[Collected data entries]
********************

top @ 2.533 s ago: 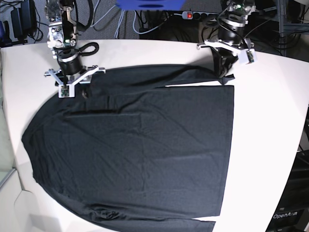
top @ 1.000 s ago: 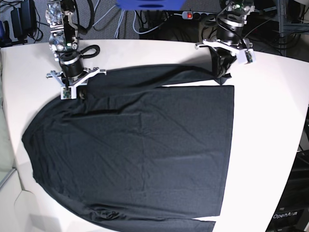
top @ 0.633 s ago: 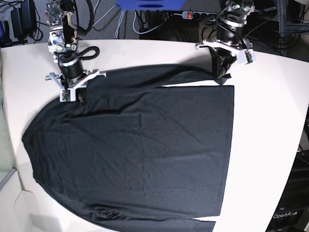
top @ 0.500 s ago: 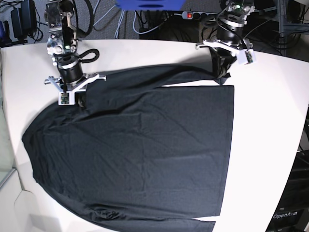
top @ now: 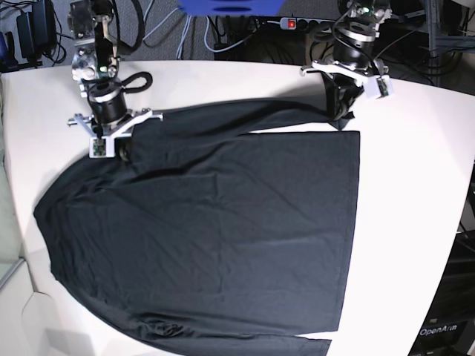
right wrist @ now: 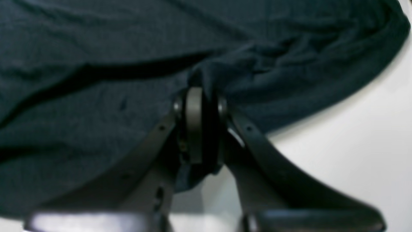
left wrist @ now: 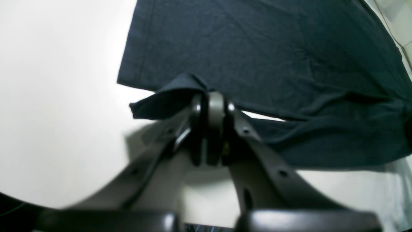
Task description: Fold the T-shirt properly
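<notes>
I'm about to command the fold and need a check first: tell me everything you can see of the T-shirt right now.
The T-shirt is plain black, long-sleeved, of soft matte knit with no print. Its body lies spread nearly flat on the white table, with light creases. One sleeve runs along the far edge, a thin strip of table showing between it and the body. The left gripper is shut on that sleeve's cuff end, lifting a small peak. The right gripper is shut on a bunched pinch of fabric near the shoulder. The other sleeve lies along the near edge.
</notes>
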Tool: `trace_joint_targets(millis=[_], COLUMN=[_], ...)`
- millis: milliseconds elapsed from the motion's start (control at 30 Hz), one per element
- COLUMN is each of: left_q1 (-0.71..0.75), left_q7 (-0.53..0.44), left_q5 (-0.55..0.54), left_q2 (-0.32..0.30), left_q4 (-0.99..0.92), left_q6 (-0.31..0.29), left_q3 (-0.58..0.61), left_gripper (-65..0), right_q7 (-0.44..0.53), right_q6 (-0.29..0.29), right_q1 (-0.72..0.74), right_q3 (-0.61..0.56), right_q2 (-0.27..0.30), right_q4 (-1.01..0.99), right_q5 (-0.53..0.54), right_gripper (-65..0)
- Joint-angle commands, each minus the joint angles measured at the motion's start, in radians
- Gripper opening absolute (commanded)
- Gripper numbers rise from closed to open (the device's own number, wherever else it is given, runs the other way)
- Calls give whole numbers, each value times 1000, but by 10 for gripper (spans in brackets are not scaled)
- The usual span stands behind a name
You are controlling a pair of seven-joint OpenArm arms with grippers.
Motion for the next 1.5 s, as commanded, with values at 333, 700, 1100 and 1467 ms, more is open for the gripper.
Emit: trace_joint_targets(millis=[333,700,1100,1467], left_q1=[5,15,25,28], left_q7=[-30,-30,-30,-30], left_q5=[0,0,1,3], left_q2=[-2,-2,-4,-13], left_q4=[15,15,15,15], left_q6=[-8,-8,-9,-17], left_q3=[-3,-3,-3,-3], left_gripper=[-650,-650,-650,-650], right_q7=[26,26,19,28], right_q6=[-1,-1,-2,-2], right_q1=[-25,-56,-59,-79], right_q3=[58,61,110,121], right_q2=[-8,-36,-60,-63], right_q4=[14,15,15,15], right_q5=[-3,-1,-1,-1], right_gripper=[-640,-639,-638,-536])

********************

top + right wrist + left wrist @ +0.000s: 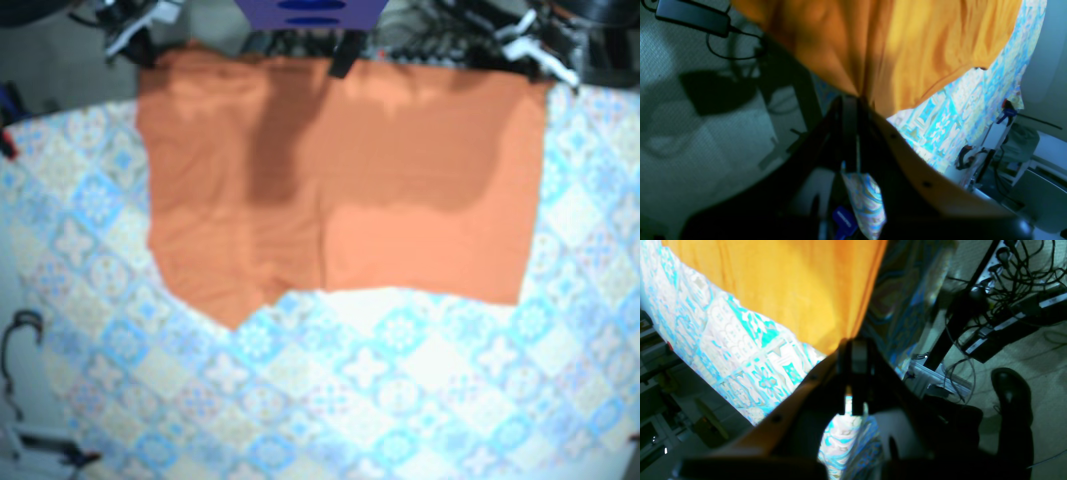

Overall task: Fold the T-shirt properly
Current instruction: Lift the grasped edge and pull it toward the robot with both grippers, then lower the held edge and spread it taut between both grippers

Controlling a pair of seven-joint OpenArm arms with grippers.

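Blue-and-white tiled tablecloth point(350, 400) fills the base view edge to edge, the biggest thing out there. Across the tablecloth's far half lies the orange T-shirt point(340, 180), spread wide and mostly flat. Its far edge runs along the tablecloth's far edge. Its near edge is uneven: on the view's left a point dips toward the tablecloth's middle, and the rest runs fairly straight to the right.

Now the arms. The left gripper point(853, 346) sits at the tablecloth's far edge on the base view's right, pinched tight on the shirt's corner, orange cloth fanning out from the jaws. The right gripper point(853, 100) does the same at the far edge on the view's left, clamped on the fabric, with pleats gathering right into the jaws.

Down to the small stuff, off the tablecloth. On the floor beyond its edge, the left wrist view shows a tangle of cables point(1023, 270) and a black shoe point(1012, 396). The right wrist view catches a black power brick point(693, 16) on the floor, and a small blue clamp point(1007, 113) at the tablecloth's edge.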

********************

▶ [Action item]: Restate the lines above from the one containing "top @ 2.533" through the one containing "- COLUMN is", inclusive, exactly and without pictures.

▶ [Result of the exercise]:
top @ 2.533 s ago: 
top @ 1.000 s ago: 
top @ 0.633 s ago: 
top @ 0.500 s ago: 
top @ now: 
right wrist @ now: 
left wrist @ now: 
Task description: Fold the T-shirt properly
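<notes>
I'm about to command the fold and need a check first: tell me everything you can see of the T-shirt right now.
The T-shirt is plain black, long-sleeved, of soft matte knit with no print. Its body lies spread nearly flat on the white table, with light creases. One sleeve runs along the far edge, a thin strip of table showing between it and the body. The left gripper is shut on that sleeve's cuff end, lifting a small peak. The right gripper is shut on a bunched pinch of fabric near the shoulder. The other sleeve lies along the near edge.
</notes>
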Tool: `trace_joint_targets(millis=[_], COLUMN=[_], ...)`
- millis: milliseconds elapsed from the motion's start (control at 30 Hz), one per element
- COLUMN is each of: left_q1 (-0.71..0.75), left_q7 (-0.53..0.44), left_q5 (-0.55..0.54), left_q2 (-0.32..0.30), left_q4 (-0.99..0.92), left_q6 (-0.31..0.29), left_q3 (-0.58..0.61), left_gripper (-65..0), right_q7 (-0.44..0.53), right_q6 (-0.29..0.29), right_q1 (-0.72..0.74), right_q3 (-0.61..0.56), right_q2 (-0.27..0.30), right_q4 (-1.01..0.99), right_q5 (-0.53..0.54), right_gripper (-65..0)

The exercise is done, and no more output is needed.